▶ _REQUIREMENT_:
Restate every line of the material below word for word, skipping the images.

▶ _THE DATA_:
+++

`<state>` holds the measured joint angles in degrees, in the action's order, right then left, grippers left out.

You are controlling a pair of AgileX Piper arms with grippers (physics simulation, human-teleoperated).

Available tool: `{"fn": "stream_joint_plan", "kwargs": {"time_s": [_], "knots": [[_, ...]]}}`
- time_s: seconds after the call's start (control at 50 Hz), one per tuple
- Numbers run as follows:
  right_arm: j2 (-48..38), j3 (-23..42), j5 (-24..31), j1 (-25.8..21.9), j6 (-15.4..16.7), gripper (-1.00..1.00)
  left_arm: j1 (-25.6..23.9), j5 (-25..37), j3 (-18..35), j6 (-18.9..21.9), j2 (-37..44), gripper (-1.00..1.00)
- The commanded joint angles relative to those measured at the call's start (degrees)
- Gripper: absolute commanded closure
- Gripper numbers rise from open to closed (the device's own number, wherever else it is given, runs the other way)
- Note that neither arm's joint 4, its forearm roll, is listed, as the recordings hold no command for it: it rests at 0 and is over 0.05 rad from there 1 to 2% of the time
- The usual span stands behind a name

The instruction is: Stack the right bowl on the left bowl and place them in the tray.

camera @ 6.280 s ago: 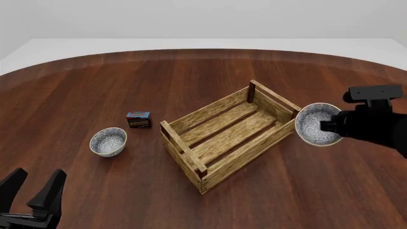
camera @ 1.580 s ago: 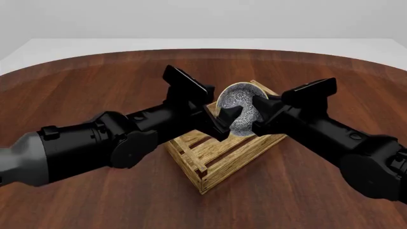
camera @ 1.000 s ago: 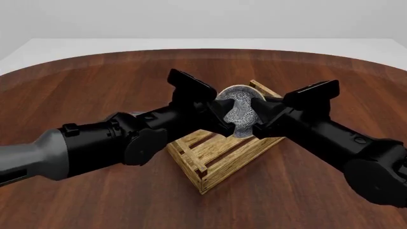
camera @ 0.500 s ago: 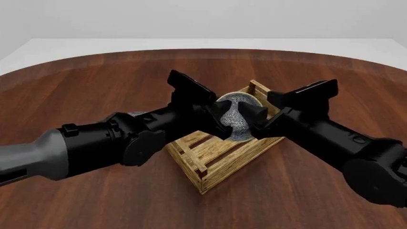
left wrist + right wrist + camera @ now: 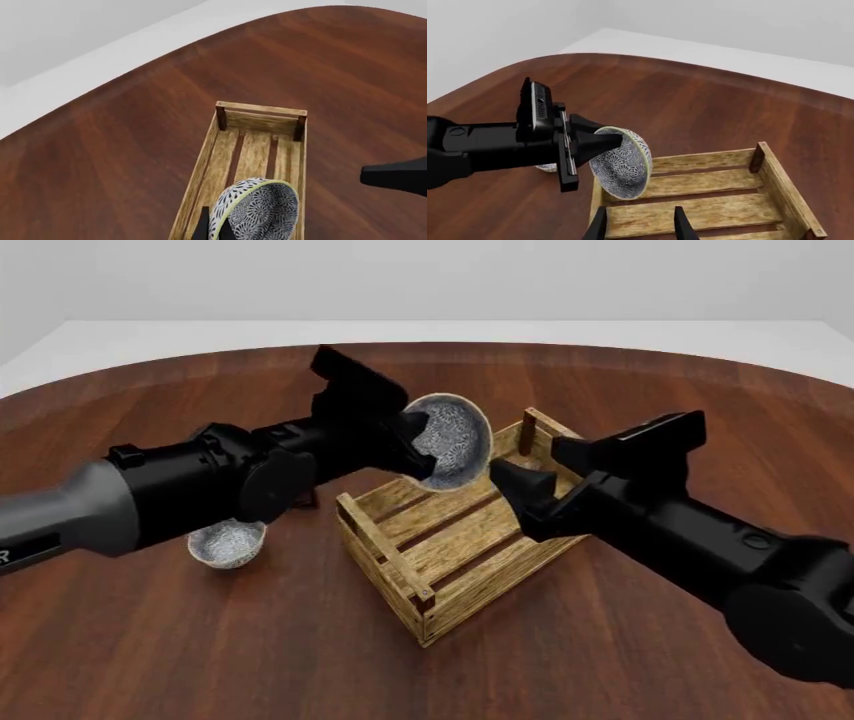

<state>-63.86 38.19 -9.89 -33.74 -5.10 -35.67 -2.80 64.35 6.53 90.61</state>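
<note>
Gripping a patterned bowl (image 5: 447, 440) by its rim, the left gripper (image 5: 416, 438) is seen in the front view holding it tilted on edge above the far-left part of the tray (image 5: 400, 585). The bowl is clear of the slats. A second bowl (image 5: 224, 542) is seen only partly in the front view, on the table (image 5: 200, 640) left of the tray, under the left arm; in the right wrist view only a sliver of it shows. The right gripper (image 5: 521, 498) is recorded over the tray with fingers (image 5: 682, 227) apart and nothing between them, as shown in the right wrist view. Only the far end of the tray interior is shown in the left wrist view, past the held bowl.
</note>
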Motion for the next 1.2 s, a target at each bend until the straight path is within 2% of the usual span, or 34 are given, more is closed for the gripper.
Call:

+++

▶ _TASK RESULT_:
`<state>` holds the measured joint angles in degrees, in the action's order, right then left, grippers left out.

You are controlling a pair of AgileX Piper arms with grippers (physics simulation, human-teleoperated).

Available tool: `{"fn": "stream_joint_plan", "kwargs": {"time_s": [_], "knots": [[_, ...]]}}`
- time_s: seconds after the call's start (control at 50 Hz), one per tuple
- Numbers run as follows:
  right_arm: j2 (-48..38), j3 (-23..42), j5 (-24..31), j1 (-25.8..21.9), j6 (-15.4..16.7), gripper (-1.00..1.00)
  left_arm: j1 (-25.6..23.9), j5 (-25..37), j3 (-18..35), j6 (-18.9..21.9), j2 (-37..44), gripper (-1.00..1.00)
- The commanded joint angles relative to those measured at the call's start (degrees)
- Gripper: absolute commanded closure
- Gripper numbers rise from open to closed (the device's own number, wherever else it is given, runs the other way)
- Note that neither arm's joint 4, its forearm roll, is listed, as the recordings hold no command for it: it rests at 0 and is over 0.05 rad from there 1 to 2% of the time
- The usual span stands behind a name

The instruction is: Stack the right bowl on the left bowl and place them in the tray.

camera @ 6.280 s ago: 
camera @ 1.580 s ago: 
camera @ 1.000 s ago: 
camera @ 0.500 s ago: 
left wrist + right wrist + camera @ now: 

<state>-63.86 38.19 -9.89 -33.74 -5.10 -35.67 -2.80 64.35 6.53 90.61</state>
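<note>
Gripping a patterned bowl (image 5: 447, 440) by its rim, the left gripper (image 5: 416, 438) is seen in the front view holding it tilted on edge above the far-left part of the tray (image 5: 400, 585). The bowl is clear of the slats. A second bowl (image 5: 224, 542) is seen only partly in the front view, on the table (image 5: 200, 640) left of the tray, under the left arm; in the right wrist view only a sliver of it shows. The right gripper (image 5: 521, 498) is recorded over the tray with fingers (image 5: 682, 227) apart and nothing between them, as shown in the right wrist view. Only the far end of the tray interior is shown in the left wrist view, past the held bowl.
</note>
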Motion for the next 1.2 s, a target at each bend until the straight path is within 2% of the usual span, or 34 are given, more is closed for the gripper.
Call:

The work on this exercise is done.